Blur Techniques
Encord Computer Vision Glossary
Blur techniques
Blurring in computer vision refers to the process of reducing the clarity or sharpness of an image or video. This is usually achieved through the use of a blur kernel, which is a small matrix of numbers that is applied to each pixel in the image. The kernel determines how much the pixel values will be averaged with those of its neighboring pixels, resulting in a blur effect.
Why is blurring used in computer vision datasets?
There are several reasons why blurring may be used in computer vision. One reason is to reduce noise or unwanted details in an image.
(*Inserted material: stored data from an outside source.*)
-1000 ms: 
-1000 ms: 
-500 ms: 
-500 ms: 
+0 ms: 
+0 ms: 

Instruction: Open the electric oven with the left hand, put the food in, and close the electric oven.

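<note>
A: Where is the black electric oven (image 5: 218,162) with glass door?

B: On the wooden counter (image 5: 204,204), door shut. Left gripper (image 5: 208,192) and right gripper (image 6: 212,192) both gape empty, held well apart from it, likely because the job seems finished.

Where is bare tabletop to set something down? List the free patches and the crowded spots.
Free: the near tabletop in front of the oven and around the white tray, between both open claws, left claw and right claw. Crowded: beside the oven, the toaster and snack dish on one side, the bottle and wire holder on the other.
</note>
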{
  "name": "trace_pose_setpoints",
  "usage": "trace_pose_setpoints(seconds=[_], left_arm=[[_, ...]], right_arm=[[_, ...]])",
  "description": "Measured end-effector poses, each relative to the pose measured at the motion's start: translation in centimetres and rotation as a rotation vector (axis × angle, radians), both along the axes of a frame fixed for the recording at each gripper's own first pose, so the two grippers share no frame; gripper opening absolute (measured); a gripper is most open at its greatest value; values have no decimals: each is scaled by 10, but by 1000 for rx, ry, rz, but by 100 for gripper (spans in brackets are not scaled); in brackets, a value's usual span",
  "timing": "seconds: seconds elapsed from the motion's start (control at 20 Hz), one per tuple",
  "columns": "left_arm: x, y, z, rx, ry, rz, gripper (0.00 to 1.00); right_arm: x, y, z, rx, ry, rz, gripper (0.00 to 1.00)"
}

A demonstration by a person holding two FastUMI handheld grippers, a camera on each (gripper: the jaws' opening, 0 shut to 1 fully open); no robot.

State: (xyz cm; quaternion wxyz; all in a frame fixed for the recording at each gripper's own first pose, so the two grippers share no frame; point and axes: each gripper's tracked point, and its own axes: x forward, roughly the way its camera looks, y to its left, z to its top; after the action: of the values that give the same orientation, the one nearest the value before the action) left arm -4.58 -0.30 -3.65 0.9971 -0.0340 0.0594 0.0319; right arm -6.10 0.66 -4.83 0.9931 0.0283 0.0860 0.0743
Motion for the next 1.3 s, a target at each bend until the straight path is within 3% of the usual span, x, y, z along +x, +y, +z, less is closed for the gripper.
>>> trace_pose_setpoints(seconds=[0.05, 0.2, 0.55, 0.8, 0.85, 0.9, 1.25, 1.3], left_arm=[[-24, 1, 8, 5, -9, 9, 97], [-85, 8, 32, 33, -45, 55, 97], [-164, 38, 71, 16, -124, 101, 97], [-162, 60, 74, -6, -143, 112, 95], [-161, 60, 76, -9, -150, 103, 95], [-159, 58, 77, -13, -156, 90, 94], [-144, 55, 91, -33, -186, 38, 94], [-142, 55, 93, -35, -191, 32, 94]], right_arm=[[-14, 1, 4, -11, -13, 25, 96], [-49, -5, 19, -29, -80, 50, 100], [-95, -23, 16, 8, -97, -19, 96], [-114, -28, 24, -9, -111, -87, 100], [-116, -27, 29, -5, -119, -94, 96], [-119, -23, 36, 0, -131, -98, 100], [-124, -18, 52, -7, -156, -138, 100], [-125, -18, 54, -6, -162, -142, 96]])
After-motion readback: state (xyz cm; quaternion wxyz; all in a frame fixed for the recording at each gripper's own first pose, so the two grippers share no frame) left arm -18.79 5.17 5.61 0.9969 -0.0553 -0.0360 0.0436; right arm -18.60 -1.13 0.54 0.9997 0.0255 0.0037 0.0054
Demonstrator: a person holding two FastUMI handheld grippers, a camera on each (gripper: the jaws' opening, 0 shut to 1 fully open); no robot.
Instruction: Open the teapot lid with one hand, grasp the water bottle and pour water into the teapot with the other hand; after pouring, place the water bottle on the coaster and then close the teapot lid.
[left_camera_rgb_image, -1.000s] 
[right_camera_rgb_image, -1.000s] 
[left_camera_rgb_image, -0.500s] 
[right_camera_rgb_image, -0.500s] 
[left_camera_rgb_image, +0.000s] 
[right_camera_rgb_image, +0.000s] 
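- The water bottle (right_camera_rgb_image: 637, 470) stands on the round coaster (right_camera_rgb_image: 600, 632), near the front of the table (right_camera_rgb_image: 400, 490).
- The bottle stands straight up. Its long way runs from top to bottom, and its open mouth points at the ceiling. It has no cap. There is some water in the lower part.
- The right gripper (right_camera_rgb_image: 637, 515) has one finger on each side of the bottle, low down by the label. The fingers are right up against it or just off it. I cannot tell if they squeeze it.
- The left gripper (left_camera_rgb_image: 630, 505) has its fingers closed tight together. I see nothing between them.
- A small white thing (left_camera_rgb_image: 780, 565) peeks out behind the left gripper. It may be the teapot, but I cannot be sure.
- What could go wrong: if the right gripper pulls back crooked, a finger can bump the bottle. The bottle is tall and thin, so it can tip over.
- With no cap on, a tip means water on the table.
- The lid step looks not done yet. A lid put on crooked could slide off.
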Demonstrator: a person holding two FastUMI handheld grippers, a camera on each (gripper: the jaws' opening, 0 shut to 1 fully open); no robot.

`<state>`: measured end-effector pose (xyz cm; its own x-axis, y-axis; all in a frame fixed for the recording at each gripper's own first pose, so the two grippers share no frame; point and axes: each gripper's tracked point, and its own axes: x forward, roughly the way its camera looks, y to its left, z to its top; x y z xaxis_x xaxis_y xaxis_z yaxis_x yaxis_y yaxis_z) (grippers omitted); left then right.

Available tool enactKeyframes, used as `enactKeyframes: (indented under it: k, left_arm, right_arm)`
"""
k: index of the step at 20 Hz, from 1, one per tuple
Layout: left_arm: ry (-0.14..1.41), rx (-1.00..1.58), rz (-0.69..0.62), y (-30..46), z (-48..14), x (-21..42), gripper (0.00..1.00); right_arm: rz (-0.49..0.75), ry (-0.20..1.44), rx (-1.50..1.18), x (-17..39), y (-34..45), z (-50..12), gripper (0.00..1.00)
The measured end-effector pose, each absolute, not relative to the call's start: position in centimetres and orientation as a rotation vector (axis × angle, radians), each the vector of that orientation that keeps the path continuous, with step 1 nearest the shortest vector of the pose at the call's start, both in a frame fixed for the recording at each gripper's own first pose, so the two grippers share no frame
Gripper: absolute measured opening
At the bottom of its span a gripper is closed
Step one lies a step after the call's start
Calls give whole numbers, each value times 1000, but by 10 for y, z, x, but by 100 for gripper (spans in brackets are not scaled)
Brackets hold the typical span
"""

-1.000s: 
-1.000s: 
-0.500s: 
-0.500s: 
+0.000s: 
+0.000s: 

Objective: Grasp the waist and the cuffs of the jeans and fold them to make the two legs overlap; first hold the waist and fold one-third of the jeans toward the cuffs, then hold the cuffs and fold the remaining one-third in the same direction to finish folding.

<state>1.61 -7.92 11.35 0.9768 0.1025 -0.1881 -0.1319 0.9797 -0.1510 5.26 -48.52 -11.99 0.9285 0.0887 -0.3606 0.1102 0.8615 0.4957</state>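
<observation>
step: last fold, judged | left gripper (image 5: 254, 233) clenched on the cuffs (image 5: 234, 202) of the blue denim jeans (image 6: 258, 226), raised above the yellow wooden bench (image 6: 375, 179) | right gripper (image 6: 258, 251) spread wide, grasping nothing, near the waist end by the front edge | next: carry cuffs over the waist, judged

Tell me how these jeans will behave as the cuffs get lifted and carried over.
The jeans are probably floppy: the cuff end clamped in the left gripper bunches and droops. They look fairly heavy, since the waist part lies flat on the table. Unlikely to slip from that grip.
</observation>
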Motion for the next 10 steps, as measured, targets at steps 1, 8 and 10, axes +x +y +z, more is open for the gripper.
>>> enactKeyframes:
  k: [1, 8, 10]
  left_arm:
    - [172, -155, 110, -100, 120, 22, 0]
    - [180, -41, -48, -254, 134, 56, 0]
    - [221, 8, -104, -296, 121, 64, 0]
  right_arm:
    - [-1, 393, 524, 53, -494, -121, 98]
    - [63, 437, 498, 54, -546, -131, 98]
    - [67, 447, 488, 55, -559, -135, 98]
For example, if an image has been captured under low lighting conditions, it may contain a lot of noise that can distract from the main subject. By blurring the image, the noise can be reduced and the main subject can be more easily discerned.
Another reason for blurring is to reduce the amount of data in an image or video. By blurring an image, the number of pixels and their corresponding values are reduced, resulting in a smaller file size. This can be useful when working with large images or videos that need to be processed quickly or transmitted over a limited bandwidth.
Additionally, blurring can be utilized to give an image or video a sense of depth or movement. For instance, nearby items to the camera may appear sharper, while farther distant objects may appear blurrier. The spectator may get a sense of distance and perspective from this. By applying the blur kernel to a moving object, blurring can also be utilized to provide the illusion that it is moving faster or slower than it actually is.
The Gaussian blur, the box blur, and the motion blur are just a few of the several blur kernels that can be applied in computer vision. Each of these kernels has distinctive qualities of its own and excels at particular tasks using blurring.
Finally, blurring is a standard method in computer vision that can be applied to minimize noise, reduce data, or produce the illusion of depth or movement. A blur kernel, which is applied to each pixel in the image or video, is used to achieve it. Blur kernels come in a variety of varieties, each with special qualities that can be employed.